The conversation took place last night during class. One of the book talks had prompted a discussion about how things were different now than they were when we were kids. And because of the terrible things you hear about happening to kids today, you just couldn’t be careful enough about who your kids hang out with and where they go without adult supervision. One of my classmates told a story about how her and a friend’s son were walking home early one evening, and were approached by a man in a car. The man rolled down his window and asked the boys, “You guys live around here?” The boys froze in their tracks at the question. The man went on, “Do ya’ll like sports?” When the boys still didn’t respond, the man drove on. The boys ran home and told Leslie what had happened. She immediately emailed all of her friends to warn them that this guy was driving through the neighborhood, looking for little boys. Not long after the email went out, she got a response from one of her friends saying that her husband had read the email and thought he might be the person the boys were talking about. See, he’s a coach, and was looking for kids to play on his team and when he saw the boys, he approached them without thinking about how it would look to the boys (man in car, doesn’t introduce himself, asks weird questions, etc.). It was all a mistake, and everybody laughed about it afterwards (albeit nervously), and everything was fine. But the whole point of the story was that you never know what is going to happen to your kids in this day and age.
Well, I’m sitting there thinking of the times Sister and I stayed gone all day in the woods, all the times we would just knock on some neighbor’s door to be let in so that we could get a snack cause it was too far to walk home for food, all the times I spent the night at my strange neighbor’s house (a house that I recall as being creepy for a lot of reasons, reasons that I really don’t want to talk about right now because I may creep my parents out for ever having allowed me to spend the night with those folks). Why, I’m surprised that I survived to be this age, and I looked at my classmate Greg and said such. I mentioned to him that when my family would spend our summer vacation visiting my grandmother in Kentucky, I would disappear on my own most afternoons because I was about a mile away in the neighbor’s field riding the pony that I had been forbidden to ride (oh, I wasn’t going to be stopped by a simple, “No, you might break your neck.”), or looking for stills in the blackberry brambles. I would return at nightfall, legs bleeding from either working my way through the blackberry stickers, or from the pony having tried to rub me off his back by running me into the barbed-wire fence, or both. Yes, I could’ve easily broken my neck while riding that pony, and I could’ve easily been shot for sneaking around a still (especially considering that one of the stills I was sneaking around belonged to my Uncle Roder who was a mean drunk. Such a mean drunk in fact, he would later beat my Aunt Sarah to death in a drunkin rage and then come get me and my grandmother to show us how he had “done her up right.” They weren’t my real Aunt and Uncle, but that didn’t matter, and that’s a whole other story.).
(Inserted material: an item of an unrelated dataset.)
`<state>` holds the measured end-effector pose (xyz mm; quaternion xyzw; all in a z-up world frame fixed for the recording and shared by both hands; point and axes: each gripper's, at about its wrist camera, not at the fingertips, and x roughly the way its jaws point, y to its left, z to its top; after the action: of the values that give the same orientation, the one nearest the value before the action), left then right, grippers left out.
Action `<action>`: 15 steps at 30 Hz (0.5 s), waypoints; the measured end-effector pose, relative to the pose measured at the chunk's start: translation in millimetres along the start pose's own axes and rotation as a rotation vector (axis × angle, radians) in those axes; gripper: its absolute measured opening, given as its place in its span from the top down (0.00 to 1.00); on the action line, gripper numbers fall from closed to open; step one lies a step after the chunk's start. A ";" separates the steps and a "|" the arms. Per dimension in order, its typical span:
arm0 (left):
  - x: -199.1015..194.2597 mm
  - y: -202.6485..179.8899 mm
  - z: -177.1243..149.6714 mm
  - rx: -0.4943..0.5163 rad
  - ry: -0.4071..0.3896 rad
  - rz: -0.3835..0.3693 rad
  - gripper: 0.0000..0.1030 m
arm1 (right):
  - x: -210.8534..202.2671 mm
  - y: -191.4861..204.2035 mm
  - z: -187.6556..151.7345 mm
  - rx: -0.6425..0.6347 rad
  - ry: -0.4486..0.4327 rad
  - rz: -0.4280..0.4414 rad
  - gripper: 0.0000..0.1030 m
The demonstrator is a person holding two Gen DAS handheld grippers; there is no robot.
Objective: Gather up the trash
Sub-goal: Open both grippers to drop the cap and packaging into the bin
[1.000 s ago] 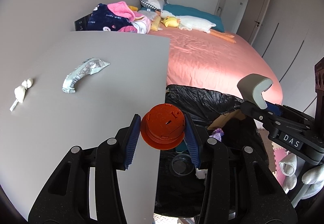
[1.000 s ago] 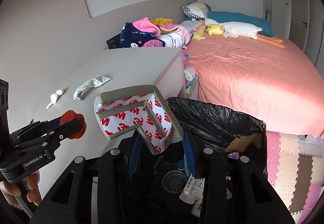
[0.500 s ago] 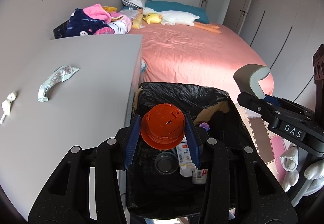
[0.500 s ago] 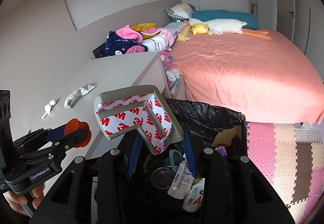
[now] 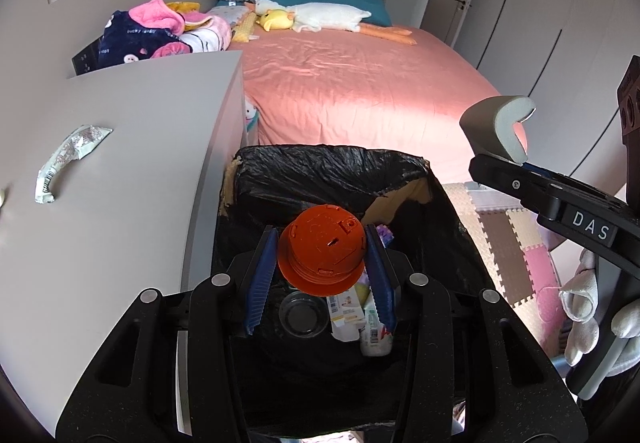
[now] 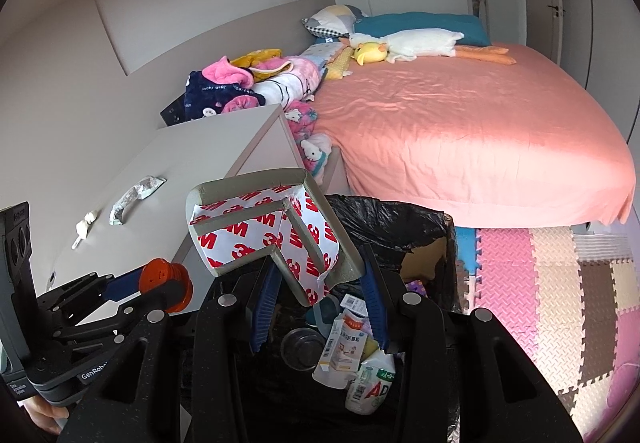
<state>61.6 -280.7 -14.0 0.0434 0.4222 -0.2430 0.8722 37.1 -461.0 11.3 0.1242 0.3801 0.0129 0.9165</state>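
My left gripper [image 5: 322, 263] is shut on an orange plastic cap [image 5: 322, 253] and holds it over the black-lined trash bin [image 5: 332, 167]; the cap also shows in the right wrist view [image 6: 166, 279]. My right gripper [image 6: 318, 279] is shut on a grey foam corner guard with 3M tape backing [image 6: 268, 231], held above the bin [image 6: 400, 219]; the guard also shows in the left wrist view [image 5: 500, 123]. The bin holds a clear lid [image 5: 302, 313], a small carton [image 6: 344, 347] and a bottle [image 6: 370, 387]. A crumpled silver wrapper [image 5: 68, 161] lies on the grey cabinet top [image 5: 140, 163].
A small white scrap [image 6: 84, 229] lies on the cabinet near the wrapper [image 6: 136, 193]. A pink bed [image 6: 460, 131] with plush toys and clothes stands behind the bin. Foam floor mats [image 6: 560, 283] lie to the right.
Both grippers moved right, from over the cabinet edge to above the bin, still holding the cap and the corner guard. The bin's contents are now in fuller view.
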 end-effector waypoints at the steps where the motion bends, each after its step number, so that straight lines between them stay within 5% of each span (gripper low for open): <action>1: 1.4 -0.5 -0.6 0.002 0.006 -0.003 0.58 | 0.3 -0.8 0.2 0.003 0.001 -0.001 0.60; 4: 7.0 -2.7 -2.4 0.022 0.043 -0.016 0.46 | -1.2 -5.4 2.2 0.033 -0.003 0.013 0.56; 5: 6.9 -3.5 -3.3 0.027 0.038 0.018 0.13 | -2.5 -7.2 2.9 0.050 -0.007 0.021 0.45; 6: 3.6 -3.8 -4.6 0.030 0.006 0.068 0.06 | -4.5 -9.3 3.7 0.066 -0.014 0.022 0.31; 8: -1.4 -2.7 -5.1 0.046 -0.032 0.113 0.06 | -10.4 -12.8 4.4 0.095 -0.045 -0.003 0.23; 15: -9.2 11.1 -2.2 0.013 -0.040 0.112 0.06 | -17.5 -9.9 6.2 0.086 -0.068 -0.007 0.23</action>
<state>60.3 -266.8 -9.9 0.0680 0.3999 -0.1973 0.8925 28.3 -474.0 25.4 0.1626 0.3493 -0.0108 0.9228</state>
My parents were (and still are) good parents, kept us fed and clothed, taught us about manners, a good work ethic and that we were no better than anyone else (we’d just better behave better than other people). They encouraged us to be realistic dreamers, allowed us to be independent and think for ourselves, but to always be on the lookout for stupid behavior. And they trusted us that we wouldn’t be the ones behaving stupidly. But I did behave stupidly, and quite often, because I was a kid and I didn’t think anything would happen to me. And luckily it didn’t. Just dumb luck.
So I’m thinking again how it’s a good thing that I don’t have children. I’d probably not allow them out of the house until they were twenty-one if I did. Because I’d be worried that they’d pull some kind of crap like I pulled when I was young. And I wouldn’t know about it until it was posted on their blog many years later.